Let $S$ be a maximal $\mathbb{Q}$-split torus on $G$. Then the adjoint action of $S$ on the Lie algebra $\mathfrak{g}$ gives a decomposition $$ \mathfrak{g} = \mathfrak{g}_ 0 \oplus \sum_{\alpha \in \Phi(G, S)} g_{\alpha}, $$ where $$ g_{\alpha} = {X \in \mathfrak{g}: \mathrm{Ad}(s) X = \alpha(s) X \text{ for all } s \in S }. $$ Fixing an ordering on $\Phi(G, S)$, we have the set $\Phi^+(G, S)$ of positive roots. Define $\mathfrak{n}$ to be the Lie algebra spanned by the positive root spaces, and let $N$ be the corresponding subgroup. This Lie algebra is nilpotent because only finitely many $g_{\alpha}$ are nonzero. Thus, and since there is a well-defined exponential map (?), $N$ is unipotent.
Let $Z(S)$ denote the centralizer of $S$. Then $N Z(S)$ is a group because $Z(S)$ normalizes $N$, and in fact this is a minimal parabolic subgroup. In fact, any minimal parabolic subgroup arises in this fashion relative to some choice of positive roots.

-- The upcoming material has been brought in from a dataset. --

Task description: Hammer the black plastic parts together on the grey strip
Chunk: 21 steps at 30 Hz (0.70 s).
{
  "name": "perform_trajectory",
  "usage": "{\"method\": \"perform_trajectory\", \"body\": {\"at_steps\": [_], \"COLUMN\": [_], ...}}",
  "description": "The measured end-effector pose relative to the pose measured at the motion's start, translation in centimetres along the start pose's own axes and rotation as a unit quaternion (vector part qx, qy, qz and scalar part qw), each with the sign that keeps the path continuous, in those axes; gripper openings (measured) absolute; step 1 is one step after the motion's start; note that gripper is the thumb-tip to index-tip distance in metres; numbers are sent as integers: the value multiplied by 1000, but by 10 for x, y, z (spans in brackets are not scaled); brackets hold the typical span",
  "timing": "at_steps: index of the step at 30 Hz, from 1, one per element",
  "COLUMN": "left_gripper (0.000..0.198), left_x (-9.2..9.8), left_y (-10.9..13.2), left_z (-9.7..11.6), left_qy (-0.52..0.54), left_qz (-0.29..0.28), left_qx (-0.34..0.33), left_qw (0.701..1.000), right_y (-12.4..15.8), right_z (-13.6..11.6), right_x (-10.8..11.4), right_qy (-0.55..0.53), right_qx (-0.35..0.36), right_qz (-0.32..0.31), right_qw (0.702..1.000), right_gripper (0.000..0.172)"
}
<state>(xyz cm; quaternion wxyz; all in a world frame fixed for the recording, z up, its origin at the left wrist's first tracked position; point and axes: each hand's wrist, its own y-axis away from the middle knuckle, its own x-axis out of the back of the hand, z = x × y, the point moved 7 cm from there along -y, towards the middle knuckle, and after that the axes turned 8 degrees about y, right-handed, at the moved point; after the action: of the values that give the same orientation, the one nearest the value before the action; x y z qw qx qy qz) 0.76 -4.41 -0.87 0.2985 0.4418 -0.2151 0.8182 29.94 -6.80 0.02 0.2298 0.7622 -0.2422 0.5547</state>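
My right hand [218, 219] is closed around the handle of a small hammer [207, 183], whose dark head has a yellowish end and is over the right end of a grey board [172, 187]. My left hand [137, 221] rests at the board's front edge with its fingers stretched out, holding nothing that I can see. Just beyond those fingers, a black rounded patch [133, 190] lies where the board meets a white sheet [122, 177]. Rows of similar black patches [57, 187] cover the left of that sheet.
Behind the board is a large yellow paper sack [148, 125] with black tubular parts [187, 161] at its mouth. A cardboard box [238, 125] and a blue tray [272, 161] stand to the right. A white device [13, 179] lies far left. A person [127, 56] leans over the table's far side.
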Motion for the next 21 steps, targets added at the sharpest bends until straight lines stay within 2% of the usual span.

Let $\Delta$ denote the set of simple roots. For $I \subset \Delta$, let $S_I$ be the identity component $$ \lbrace g \in S, \alpha(g) = 1 \text{ for all } \alpha \in I \rbrace. $$ We have $P_I = N Z(S_I)$, for $S_I$ as above. Note that $S_{\emptyset} = S$. All contain $S$, since $Z(S_I) \supset Z(S)$.